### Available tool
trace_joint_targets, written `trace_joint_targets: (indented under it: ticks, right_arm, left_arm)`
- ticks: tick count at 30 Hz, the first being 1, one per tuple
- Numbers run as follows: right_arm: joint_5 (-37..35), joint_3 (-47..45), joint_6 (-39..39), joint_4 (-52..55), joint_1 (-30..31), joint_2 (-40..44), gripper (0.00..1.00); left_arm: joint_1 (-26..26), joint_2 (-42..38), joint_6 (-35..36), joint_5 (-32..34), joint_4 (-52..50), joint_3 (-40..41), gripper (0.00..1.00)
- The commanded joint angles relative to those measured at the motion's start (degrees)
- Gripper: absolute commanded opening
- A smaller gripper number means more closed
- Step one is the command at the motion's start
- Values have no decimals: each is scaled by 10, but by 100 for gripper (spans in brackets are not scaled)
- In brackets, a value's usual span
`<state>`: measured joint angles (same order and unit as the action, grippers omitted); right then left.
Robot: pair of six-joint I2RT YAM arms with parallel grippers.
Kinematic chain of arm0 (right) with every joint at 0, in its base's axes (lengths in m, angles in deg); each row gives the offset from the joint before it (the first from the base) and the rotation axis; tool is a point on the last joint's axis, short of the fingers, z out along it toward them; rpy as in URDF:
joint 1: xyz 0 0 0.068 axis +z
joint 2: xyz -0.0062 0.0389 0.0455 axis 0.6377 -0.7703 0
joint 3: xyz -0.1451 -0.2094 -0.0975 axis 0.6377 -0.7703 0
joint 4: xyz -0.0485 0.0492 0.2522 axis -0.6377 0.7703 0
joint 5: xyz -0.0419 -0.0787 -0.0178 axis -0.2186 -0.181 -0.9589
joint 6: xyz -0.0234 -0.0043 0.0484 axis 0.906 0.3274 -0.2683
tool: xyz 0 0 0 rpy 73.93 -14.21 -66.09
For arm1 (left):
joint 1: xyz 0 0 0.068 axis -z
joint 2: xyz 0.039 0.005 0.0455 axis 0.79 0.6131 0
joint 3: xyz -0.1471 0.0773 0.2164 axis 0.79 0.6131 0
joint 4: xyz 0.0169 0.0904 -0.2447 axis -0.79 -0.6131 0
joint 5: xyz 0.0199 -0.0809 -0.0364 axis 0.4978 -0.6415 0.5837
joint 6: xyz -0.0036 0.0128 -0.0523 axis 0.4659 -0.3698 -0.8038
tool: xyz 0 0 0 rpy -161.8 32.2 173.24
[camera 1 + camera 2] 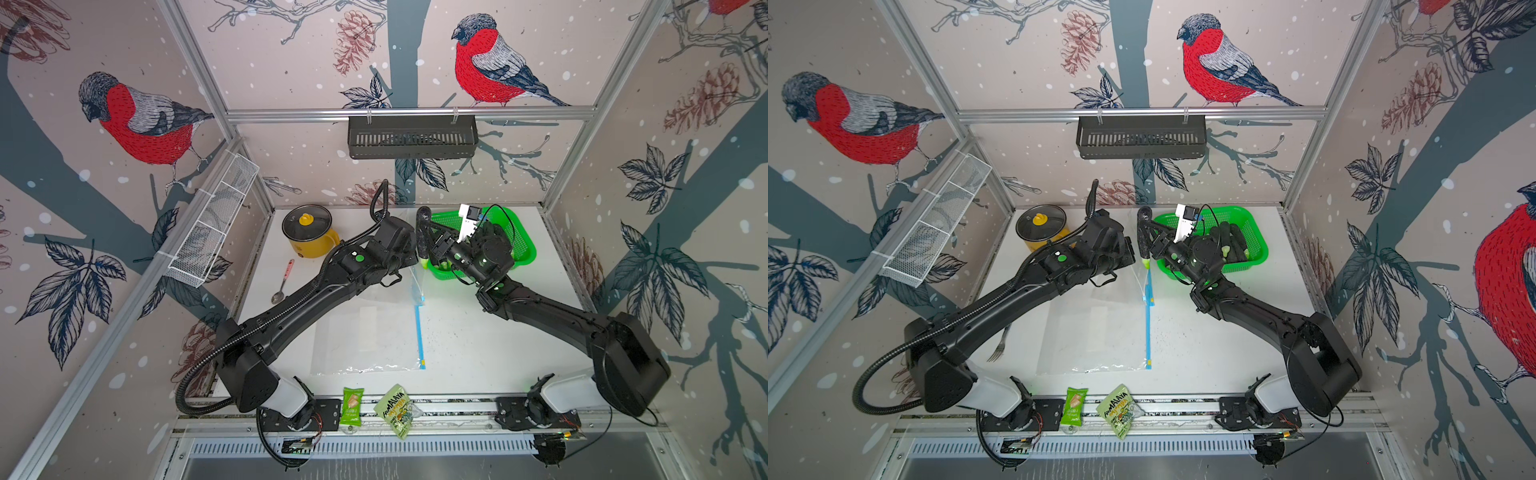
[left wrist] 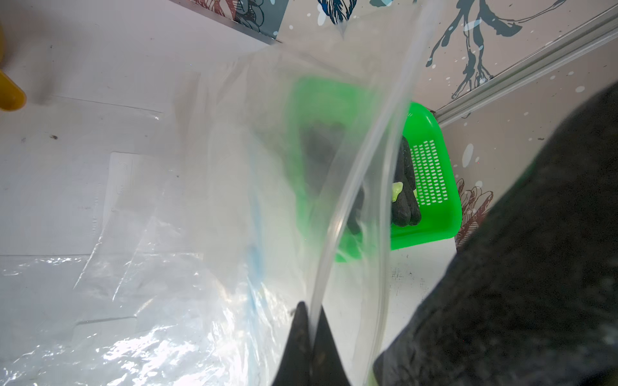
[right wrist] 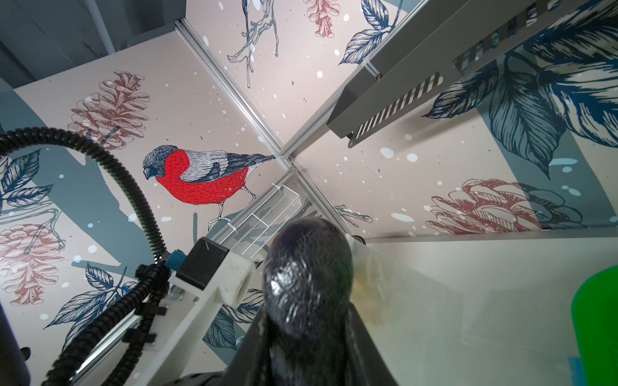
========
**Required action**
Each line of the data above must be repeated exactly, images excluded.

**Answer to this task**
### Available tool
trace_joint_targets, written `trace_joint_targets: (indented under it: ticks, right_arm, left_arm)`
- ticks: tick count at 30 Hz, the first being 1, one per tuple
- Numbers run as follows: right_arm: joint_5 (-37..35), joint_3 (-47..45), joint_6 (-39..39), joint_4 (-52..55), joint_1 (-30..31), joint_2 (-40..44), gripper (0.00..1.00); left_arm: joint_1 (-26..26), joint_2 (-42..38), joint_6 (-35..36), joint_5 (-32..34), joint_4 (-52..50), joint_3 (-40..41), gripper (0.00..1.00)
- The commanded joint angles relative to those measured at the motion's start (degrees)
- Gripper: absolute commanded opening
- A smaller gripper number means more closed
- Step one is the command at the motion's start
- Values have no decimals: each is scaled by 10, but by 100 for gripper (spans in brackets are not scaled)
- In brackets, a value's usual span
`<state>`: measured joint angles (same order and unit as the action, grippers omitted); right then left.
Robot: pair of six-joint I2RT YAM arms with parallel grippers.
Kinematic chain of arm0 (right) with every joint at 0, in its base's axes (lengths in m, angles in deg); each row gives the offset from the joint before it (the first from the base) and the rotation axis; tool is a point on the last joint's axis, short of the fingers, z out along it toward them; rpy as in URDF:
joint 1: xyz 0 0 0.068 axis +z
joint 2: xyz -0.0062 0.0389 0.0455 axis 0.6377 -0.7703 0
joint 3: xyz -0.1451 -0.2094 -0.0975 axis 0.6377 -0.7703 0
joint 4: xyz -0.0485 0.0492 0.2522 axis -0.6377 0.7703 0
joint 5: xyz -0.0419 -0.0787 -0.0178 axis -0.2186 -0.181 -0.9589
joint 6: xyz -0.0234 -0.0043 0.0484 axis 0.906 0.3274 -0.2683
tool: xyz 0 0 0 rpy 73.93 -14.21 -66.09
For arm1 (left):
joint 1: xyz 0 0 0.068 axis -z
joint 2: xyz 0.039 0.005 0.0455 axis 0.79 0.6131 0
joint 3: xyz -0.1471 0.0773 0.2164 axis 0.79 0.6131 0
joint 4: xyz 0.0169 0.0904 -0.2447 axis -0.79 -0.6131 0
joint 5: xyz 0.0199 -0.0809 -0.0364 axis 0.4978 -0.6415 0.5837
joint 6: xyz -0.0036 0.0128 -0.0523 axis 0.4659 -0.3698 -0.8038
tool: xyz 0 0 0 rpy -161.8 32.2 173.24
[camera 1 + camera 2] 
[left wrist] 
[right wrist] 

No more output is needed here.